El efecto en el baloncesto gallego de formación
El acceso de Garrido al staff de la selección sub-17 eleva el perfil del Ensino como centro de desarrollo. Clubes de tamaño medio en Galicia observan ahora que un técnico formado internamente puede saltar a contextos internacionales sin necesidad de pasar por equipos de élite estatal. Esta vía reduce la dependencia de entrenadores foráneos y permite retener talento local tanto en banquillo como en pista. Sarai Teijeira ejemplifica el circuito: jugadora del club que recibe minutos en un Mundial mientras su entrenador de club colabora con la selección.
La estructura de la selección española sub-17 combina experiencia de Liga Femenina con conocimiento de torneos de formación. Garrido aporta el segundo componente tras tres años analizando partidos del Ensino y ajustando sistemas de ataque posicional. Esa preparación se traduce en decisiones tácticas que priorizan el control del rebote y la defensa en zona, elementos que Australia no logró neutralizar en Brno.

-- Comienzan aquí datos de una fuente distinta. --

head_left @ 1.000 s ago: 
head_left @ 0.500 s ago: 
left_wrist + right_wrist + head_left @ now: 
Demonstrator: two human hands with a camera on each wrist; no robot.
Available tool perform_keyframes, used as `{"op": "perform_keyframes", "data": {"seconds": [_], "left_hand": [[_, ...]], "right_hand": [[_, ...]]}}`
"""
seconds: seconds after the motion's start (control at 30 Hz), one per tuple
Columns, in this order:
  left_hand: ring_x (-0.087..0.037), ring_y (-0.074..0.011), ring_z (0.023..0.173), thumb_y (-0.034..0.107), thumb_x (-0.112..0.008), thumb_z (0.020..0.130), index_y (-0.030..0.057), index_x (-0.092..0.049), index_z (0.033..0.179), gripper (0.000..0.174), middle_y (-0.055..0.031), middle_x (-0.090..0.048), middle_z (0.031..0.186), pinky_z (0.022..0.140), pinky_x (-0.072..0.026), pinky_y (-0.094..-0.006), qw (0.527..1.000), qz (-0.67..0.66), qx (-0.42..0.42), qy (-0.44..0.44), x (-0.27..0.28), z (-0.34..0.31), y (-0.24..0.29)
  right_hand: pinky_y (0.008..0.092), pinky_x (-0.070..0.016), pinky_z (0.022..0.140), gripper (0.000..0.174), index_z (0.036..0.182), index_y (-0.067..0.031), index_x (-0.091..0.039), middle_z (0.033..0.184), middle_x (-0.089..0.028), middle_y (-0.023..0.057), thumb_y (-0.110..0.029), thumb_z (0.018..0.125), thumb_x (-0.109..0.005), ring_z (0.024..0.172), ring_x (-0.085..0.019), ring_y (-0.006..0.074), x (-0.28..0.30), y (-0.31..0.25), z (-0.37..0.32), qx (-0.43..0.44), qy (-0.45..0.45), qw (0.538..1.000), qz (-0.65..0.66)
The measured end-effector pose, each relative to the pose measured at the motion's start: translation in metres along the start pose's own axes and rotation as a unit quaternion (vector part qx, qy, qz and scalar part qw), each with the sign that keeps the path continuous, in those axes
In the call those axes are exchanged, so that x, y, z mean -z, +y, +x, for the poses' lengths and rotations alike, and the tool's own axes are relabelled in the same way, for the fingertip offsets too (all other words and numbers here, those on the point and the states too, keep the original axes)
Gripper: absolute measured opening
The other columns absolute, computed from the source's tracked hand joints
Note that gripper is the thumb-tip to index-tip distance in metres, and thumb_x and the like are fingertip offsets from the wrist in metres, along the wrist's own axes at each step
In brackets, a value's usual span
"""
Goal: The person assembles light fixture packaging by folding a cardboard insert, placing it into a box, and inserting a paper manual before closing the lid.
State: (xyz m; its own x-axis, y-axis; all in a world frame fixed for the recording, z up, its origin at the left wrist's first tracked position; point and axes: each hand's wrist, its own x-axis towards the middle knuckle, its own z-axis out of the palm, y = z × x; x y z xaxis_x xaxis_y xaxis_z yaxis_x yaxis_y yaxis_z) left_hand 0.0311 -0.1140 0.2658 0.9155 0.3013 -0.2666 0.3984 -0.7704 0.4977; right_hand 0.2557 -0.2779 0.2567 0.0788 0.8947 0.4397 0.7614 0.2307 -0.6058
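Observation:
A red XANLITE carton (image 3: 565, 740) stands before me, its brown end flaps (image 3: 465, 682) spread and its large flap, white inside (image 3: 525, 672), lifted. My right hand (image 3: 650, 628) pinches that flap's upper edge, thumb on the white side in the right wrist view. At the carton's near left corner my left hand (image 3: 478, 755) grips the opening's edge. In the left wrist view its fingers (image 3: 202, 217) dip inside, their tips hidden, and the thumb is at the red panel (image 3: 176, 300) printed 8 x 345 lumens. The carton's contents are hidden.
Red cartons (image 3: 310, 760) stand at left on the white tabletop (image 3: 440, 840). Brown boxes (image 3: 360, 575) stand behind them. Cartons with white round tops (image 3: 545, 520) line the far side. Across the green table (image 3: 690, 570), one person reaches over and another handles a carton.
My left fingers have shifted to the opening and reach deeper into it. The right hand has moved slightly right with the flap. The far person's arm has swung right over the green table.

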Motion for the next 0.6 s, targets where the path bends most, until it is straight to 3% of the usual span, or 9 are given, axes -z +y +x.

Perspectivas del club, la federación y las jugadoras
Desde el Ensino, la clasificación representa visibilidad que puede atraer patrocinios y facilitar la retención de jugadoras jóvenes. El club ya había alcanzado la EuroCup en 2025; ahora suma el prestigio de tener a su entrenador en un Mundial. La federación española, por su parte, obtiene un técnico que conoce el funcionamiento interno de un club modesto y puede trasladar ese conocimiento a la selección. Las jugadoras como Teijeira ven reforzada su trayectoria al combinar minutos en Liga con experiencias internacionales tempranas.
Existen tensiones potenciales. Algunos técnicos de clubs grandes cuestionan si el modelo de ascenso desde equipos periféricos diluye la exigencia competitiva necesaria para ganar medallas mundiales. Sin embargo, los resultados de España en la fase de grupos y las eliminatorias desmienten esa objeción. El equilibrio entre desarrollo de club y exigencia internacional parece viable cuando el segundo entrenador de la selección mantiene vínculo activo con un equipo de Liga Femenina.
Riesgos de sobrecarga y proyección futura
La doble responsabilidad de Garrido genera un riesgo de agotamiento tanto para el técnico como para el propio Ensino. La EuroCup exige viajes y preparación específica que coincidirá con posibles concentraciones de la selección. Si el club no refuerza su staff técnico, la calidad del trabajo diario podría resentirse. A largo plazo, el éxito de este modelo dependerá de que otros clubes gallegos repliquen la formación interna de entrenadores en lugar de depender exclusivamente de incorporaciones externas.
La final contra Estados Unidos o Canadá ofrecerá datos adicionales sobre la capacidad de España para competir contra selecciones con mayor tradición en categorías inferiores. Independientemente del resultado, el paso de Garrido por el Mundial sub-17 ya ha modificado las expectativas sobre qué tipo de perfil técnico puede dirigir proyectos de élite desde bases regionales.